第11話 決意、向こう側
翌朝、夜通し動いていた俺の手が止まった。
「……できた」
机の上には、AIが一晩で吐き出した小説。読み返すと、やっぱり何というか、小説になっている。
疲れた目を癒そうと窓に目を移す。にわか雨が降っていた。
……今日も、居るだろうか。
いや、きっと真柴さんは今日もスクールにいるだろう。雨音の中、いつもの席でPCに向かう様子がありありと想像できる。
少し笑みがこぼれる。
この作品を見せに行こう。千景さんには……また今度。
立ち上がり、PCを抱える。
ドアを開けると潮風のような塩味ある匂いが、鼻を刺した。
傘などはない。胸に抱えて走り出す。ジトッとした重い空気とは裏腹に、足どりは軽い。
水たまりに足を取られ、ぐちょぐちょと嫌な感触を足に感じて、そうして着いたスクールの前。
そこには今まさにスクールに入ろうと傘をたたんでいる真柴さん。
「……よう」
「書きましたよ」
俺は胸に抱えたPCを、誇らしげに少し持ち上げた。真柴さんの眉が、わずかに動く。
「読んでもらえませんか?」
言いながら、自分でも驚くほど声が弾んでいた。
「……昨日とは、まるで別人だな」
「まぁ、書けたんで」
待ちきれずPCを開き、真柴さんに画面を突き付ける。
真柴さんは黙って読み始めた。傘をまた開き、俺も中に入れて。
しばしの沈黙。
俺は真柴さんの活字を追うその目をじっと見つめていた。雨音が激しくなる。
雨、強くなってきたな。帰りは、どうしようか。
そんな考えが浮かび上がり、すぐに考えるのをやめた。
体に強い衝撃が走る。
少しして真柴さんが俺の胸ぐらをつかみ、馬乗りになっている事実を理解した。
「AIを……使ったな!」
そんな真柴さんの声は何故か、今までないほどに激しい口調で、そして……怒りと悲しみに満ちていた。
口は開いたまま、何の言葉も出てこない。雨粒と涙が全身を刺し、なぞる様に流れた。

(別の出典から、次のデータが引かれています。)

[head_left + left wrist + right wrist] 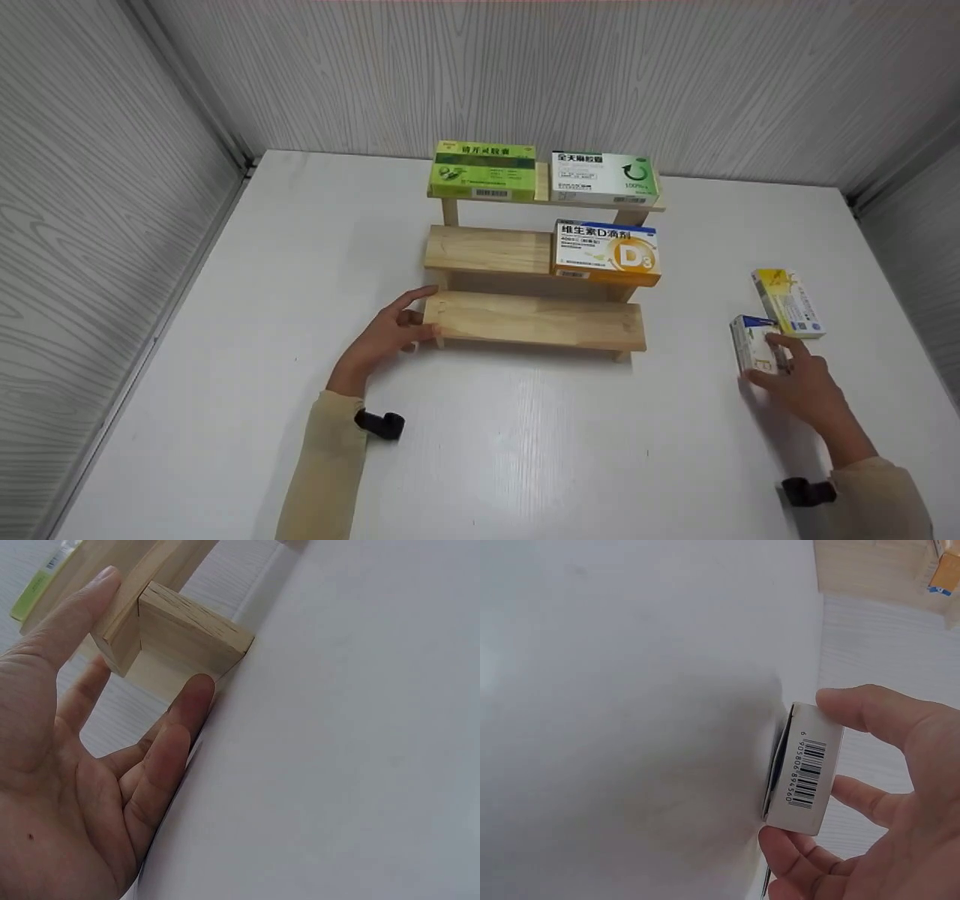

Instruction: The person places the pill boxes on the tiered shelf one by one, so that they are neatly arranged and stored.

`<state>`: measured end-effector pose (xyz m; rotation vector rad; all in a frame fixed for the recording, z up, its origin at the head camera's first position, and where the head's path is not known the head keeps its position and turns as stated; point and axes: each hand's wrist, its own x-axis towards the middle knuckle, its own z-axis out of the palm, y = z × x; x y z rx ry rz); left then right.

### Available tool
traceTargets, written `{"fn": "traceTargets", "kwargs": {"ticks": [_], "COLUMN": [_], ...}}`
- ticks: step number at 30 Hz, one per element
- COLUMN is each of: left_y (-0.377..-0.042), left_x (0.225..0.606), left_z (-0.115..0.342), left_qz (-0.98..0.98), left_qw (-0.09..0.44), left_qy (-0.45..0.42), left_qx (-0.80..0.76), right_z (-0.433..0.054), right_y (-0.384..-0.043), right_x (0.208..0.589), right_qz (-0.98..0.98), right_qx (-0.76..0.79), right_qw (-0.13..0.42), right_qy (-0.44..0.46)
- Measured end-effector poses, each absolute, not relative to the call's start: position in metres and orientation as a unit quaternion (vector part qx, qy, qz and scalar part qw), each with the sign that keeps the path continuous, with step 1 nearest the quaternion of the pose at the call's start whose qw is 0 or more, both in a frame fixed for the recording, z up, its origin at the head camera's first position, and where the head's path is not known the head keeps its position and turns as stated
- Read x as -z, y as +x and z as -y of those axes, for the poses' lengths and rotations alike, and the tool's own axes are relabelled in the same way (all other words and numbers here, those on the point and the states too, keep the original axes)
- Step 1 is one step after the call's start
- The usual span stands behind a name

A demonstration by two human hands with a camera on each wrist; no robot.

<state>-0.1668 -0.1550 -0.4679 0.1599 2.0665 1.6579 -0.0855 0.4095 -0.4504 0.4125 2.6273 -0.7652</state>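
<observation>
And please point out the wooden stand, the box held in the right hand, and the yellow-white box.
Wooden stand (536, 319), head view: bare top of its lowest step.
Held box (805, 769), right wrist view: its barcode face.
Yellow-white box (790, 301), head view: printed upper face.

The white tabletop (225, 405) was bounded along its far edge by a pale grey back wall (480, 75) patterned like wood grain. Its sides were flanked by a similar left wall (82, 187) and right wall (922, 232), and soft glare (517, 420) was reflected toward its front edge.

Right fingers (790, 858) in a pinch
</observation>
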Motion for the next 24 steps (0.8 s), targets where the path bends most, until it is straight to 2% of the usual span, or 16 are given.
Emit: {"fn": "traceTargets", "kwargs": {"ticks": [8, 18, 24], "left_y": [-0.174, -0.174, -0.171], "left_x": [0.491, 0.491, 0.482], "left_z": [0.158, 0.158, 0.157], "left_qz": [-0.756, -0.766, -0.766], "left_qw": [0.235, 0.224, 0.227], "left_qy": [0.053, 0.054, 0.053], "left_qx": [-0.609, -0.6, -0.599], "right_z": [-0.414, -0.415, -0.41], "right_y": [-0.083, -0.083, -0.084], "right_x": [0.449, 0.438, 0.432], "right_qz": [-0.93, -0.938, -0.943], "right_qx": [0.293, 0.295, 0.298], "right_qw": [0.171, 0.141, 0.102], "right_qy": [0.144, 0.118, 0.108]}}
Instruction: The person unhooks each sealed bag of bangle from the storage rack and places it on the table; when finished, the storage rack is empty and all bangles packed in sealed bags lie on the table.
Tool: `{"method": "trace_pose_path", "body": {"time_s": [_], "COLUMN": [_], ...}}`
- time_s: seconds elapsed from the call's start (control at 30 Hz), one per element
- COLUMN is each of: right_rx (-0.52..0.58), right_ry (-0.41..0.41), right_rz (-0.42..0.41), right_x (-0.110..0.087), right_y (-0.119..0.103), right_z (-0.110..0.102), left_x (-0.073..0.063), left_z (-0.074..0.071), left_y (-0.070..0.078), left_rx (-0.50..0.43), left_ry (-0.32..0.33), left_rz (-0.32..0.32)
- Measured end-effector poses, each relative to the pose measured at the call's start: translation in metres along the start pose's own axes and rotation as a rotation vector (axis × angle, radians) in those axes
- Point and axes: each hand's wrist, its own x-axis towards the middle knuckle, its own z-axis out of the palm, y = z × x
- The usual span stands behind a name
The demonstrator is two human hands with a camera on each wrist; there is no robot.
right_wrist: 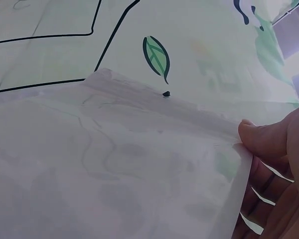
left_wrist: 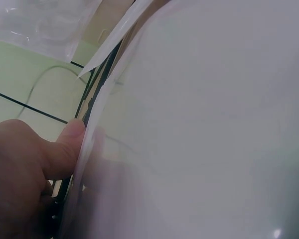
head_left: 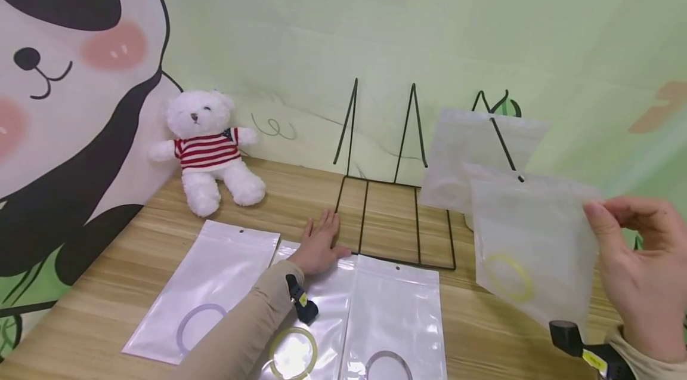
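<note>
My right hand (head_left: 644, 266) pinches the upper right edge of a translucent zip bag (head_left: 542, 237) with a yellow ring inside. The tip of a black prong pokes through the hole near that bag's top edge. Farther back on the same prong hangs another translucent bag (head_left: 456, 153). My left hand (head_left: 316, 243) rests with its fingers spread at the near left corner of the black wire rack (head_left: 415, 219), its thumb by the front bar. Under the left wrist lies a white zip bag (head_left: 327, 302) with a yellow ring.
White zip bags with rings lie on either side: one at left (head_left: 225, 266) and one at right (head_left: 399, 302). A white teddy bear (head_left: 209, 150) in a striped shirt sits at the back left of the wooden table (head_left: 96, 326). Behind is a printed backdrop (head_left: 268, 22).
</note>
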Motion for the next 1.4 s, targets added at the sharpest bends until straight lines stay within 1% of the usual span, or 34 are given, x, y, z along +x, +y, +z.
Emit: {"method": "trace_pose_path", "body": {"time_s": [0.1, 0.17, 0.4, 0.5, 0.63, 0.67, 0.8, 0.87, 1.0, 1.1, 1.23, 1.4], "right_rx": [-0.042, -0.057, -0.036, 0.004, 0.087, 0.086, 0.04, -0.017, -0.085, -0.107, -0.138, -0.207], "right_ry": [0.004, 0.01, 0.012, -0.003, -0.021, -0.028, -0.051, -0.07, -0.096, -0.118, -0.136, -0.155], "right_rz": [0.028, 0.032, 0.047, 0.007, -0.046, -0.056, -0.076, -0.07, -0.018, 0.027, 0.062, 0.091], "right_x": [-0.002, -0.003, -0.007, -0.01, -0.017, -0.019, -0.027, -0.031, -0.038, -0.04, -0.041, -0.04], "right_y": [0.0, -0.001, -0.006, -0.009, -0.009, -0.009, -0.008, -0.008, -0.002, 0.005, 0.016, 0.033], "right_z": [-0.002, -0.003, -0.007, -0.008, -0.007, -0.007, -0.007, -0.008, -0.009, -0.009, -0.009, -0.01], "left_x": [0.0, 0.0, -0.001, -0.001, -0.001, -0.001, -0.001, -0.001, -0.002, -0.002, -0.001, -0.001], "left_z": [0.0, -0.001, 0.0, 0.0, 0.0, 0.0, 0.0, 0.0, 0.0, 0.0, 0.0, 0.0], "left_y": [0.0, 0.001, 0.002, 0.001, 0.002, 0.002, 0.002, 0.001, 0.001, 0.001, 0.001, 0.001], "left_rx": [0.001, 0.001, 0.014, 0.011, 0.006, 0.003, 0.003, 0.004, 0.01, 0.011, 0.013, 0.011], "left_ry": [-0.001, 0.0, 0.0, 0.001, 0.001, 0.003, 0.005, 0.007, 0.006, 0.005, 0.004, 0.005], "left_rz": [0.001, 0.0, -0.007, -0.008, -0.01, -0.01, -0.009, -0.007, -0.006, -0.009, -0.013, -0.014]}}
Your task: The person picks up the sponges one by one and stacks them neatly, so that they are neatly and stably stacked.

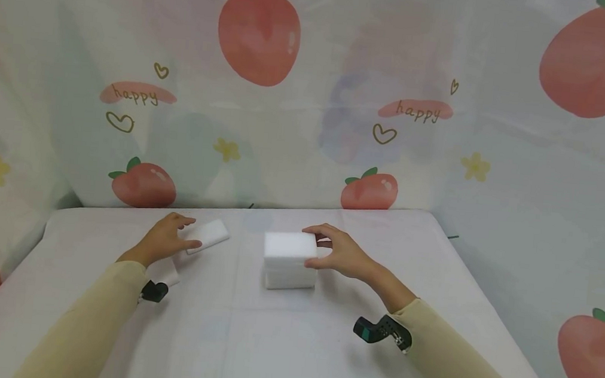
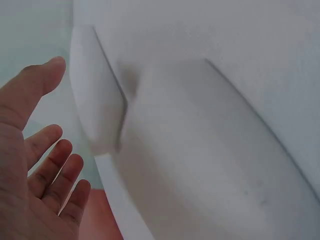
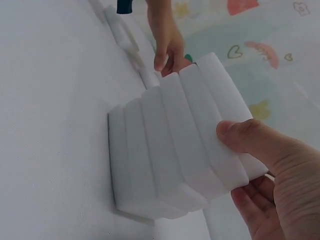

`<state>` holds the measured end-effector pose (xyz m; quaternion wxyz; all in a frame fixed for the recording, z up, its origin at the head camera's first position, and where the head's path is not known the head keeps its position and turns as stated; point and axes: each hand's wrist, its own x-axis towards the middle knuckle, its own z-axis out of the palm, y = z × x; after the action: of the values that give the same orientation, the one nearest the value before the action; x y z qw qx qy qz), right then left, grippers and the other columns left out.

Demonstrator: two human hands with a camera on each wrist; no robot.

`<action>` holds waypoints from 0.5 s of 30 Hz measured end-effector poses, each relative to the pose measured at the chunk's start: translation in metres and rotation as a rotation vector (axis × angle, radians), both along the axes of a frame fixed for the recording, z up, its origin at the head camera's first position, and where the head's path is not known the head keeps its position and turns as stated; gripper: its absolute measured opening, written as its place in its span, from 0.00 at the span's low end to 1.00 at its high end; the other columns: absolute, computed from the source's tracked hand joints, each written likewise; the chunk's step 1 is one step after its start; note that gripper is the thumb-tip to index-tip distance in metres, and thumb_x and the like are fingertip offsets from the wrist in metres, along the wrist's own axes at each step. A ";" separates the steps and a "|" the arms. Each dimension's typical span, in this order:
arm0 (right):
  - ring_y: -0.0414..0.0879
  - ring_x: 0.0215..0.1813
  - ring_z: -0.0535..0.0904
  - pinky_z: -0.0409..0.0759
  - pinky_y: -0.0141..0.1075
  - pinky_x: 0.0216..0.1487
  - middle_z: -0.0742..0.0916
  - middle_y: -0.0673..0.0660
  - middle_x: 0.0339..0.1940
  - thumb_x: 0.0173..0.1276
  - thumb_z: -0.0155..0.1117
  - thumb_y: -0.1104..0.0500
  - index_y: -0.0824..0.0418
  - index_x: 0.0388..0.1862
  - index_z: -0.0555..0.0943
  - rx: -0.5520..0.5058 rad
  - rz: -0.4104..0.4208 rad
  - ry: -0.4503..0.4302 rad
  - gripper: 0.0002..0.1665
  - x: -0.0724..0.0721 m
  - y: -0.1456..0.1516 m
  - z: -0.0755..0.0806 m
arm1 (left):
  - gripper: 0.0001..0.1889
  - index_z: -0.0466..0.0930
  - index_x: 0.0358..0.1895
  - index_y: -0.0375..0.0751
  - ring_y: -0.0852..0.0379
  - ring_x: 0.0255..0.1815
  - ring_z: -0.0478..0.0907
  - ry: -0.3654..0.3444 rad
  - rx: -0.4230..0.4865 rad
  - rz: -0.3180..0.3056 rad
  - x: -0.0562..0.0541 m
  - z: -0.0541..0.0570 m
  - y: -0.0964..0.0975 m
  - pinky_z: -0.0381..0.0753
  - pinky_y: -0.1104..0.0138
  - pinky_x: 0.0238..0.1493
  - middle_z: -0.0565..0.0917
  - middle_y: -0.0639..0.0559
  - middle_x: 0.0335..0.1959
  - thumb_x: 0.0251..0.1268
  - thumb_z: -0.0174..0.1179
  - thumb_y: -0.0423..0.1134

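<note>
A stack of several white sponge blocks (image 1: 289,266) stands near the middle of the table. My right hand (image 1: 347,256) holds its upper right end, thumb on the near side and fingers behind. In the right wrist view, the thumb (image 3: 235,134) presses the upper layers of the stack, whose blocks lie slightly out of line. My left hand (image 1: 160,241) hovers with spread, relaxed fingers beside a flat white sponge (image 1: 212,235), holding nothing. Another sponge (image 1: 168,273) lies partly hidden under the left wrist. Both sponges appear large and blurred in the left wrist view.
A white cloth covers the table (image 1: 277,349). Behind it hangs a backdrop (image 1: 296,140) printed with peaches, flowers and hearts. Dark wrist cameras, such as the right one (image 1: 382,331), hang below each sleeve.
</note>
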<state>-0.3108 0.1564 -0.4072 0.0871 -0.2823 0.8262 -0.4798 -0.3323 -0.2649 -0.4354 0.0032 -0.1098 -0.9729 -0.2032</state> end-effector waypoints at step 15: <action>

聞こえるのは、雨音と真柴さんの呼吸。
そしてその奥で反響する言葉があった。
――読者のいない俺
そんな言葉が。
「……気づいたんですか?」
「当たり前だろ! 書き方も、考え方も! ……あんたと全く違う」
……なんだ。居たじゃないか。すぐそこに。
「読み手、なめんなよ!」
そんな怒鳴り声の向こうに。馬乗りになって、何故か涙を流す真柴さんの向こう側に。
……晴れた空が、見えた。
「ごめんなさい」
俺は何故かそんな言葉をこぼしていた。
少しの間、向かい合い。雨を一身に受け続けた。
真柴さんは何も言わずに立ち上がり、歩き出した。傘も持たずに。
「真柴さん、傘……」
「うるさい」
口は、もう開くことはなく。遠ざかる背中を追う事しかできなかった。
……けれど、数メートルほど離れた所で、真柴さんが足を止め、背中を向けたまま叫ぶ。
「もう、あんた――」
雨に遮られたその言葉の続きは、何となくわかった。
だからこそ、今俺が言うべきことも、何となくわかった。
波紋広がるアスファルトの先。その背中に。
「来週の日曜! 読んでください‼」
そう、叫んだ。
……普通、人はあんな状況怒るだろう。
未だ横たわったまま、そう思う。
まるでAIが悪であるかのような、俺の夜通しの努力を意味のないものと言うのような、そんな言い回し。
そりゃ怒るだろう。だが今、怒りは毛ほどもわかない。立ち上がって、真柴さんの傘をさす。
なぜだろう? 真柴さんが涙を流したからだろうか。読者はすぐそばにいるのだと、感じたからだろうか。
……いや、そんな理由ではない気がする。何か言い表せはしないが、そう感じる。
落ちていたPCを開くと、幸運にも壊れてはいなかった。
AIのページかついている。
「こんにちは、今日は何について掘り下げましょうか?」
「……」
深呼吸する。
ぐちゃぐちゃになったこの思考はきっと、もう結論に行きつくことはない。
少なくとも、今は。
ドアに手をかけ、俺はスクールに入った。今俺にできることを、成すために。
びしょびしょの体でスクールに入るなり、目についたのは……偽善者。
「……こんにちは」
少し訝しげにこちらを見る目。そんなものは気にせずに俺は、先週の事を思い出していた。
にやりと笑い、口を開く。
「俺の、味方……何だよな?」
「え?」
素っ頓狂な声が、部屋に響いた。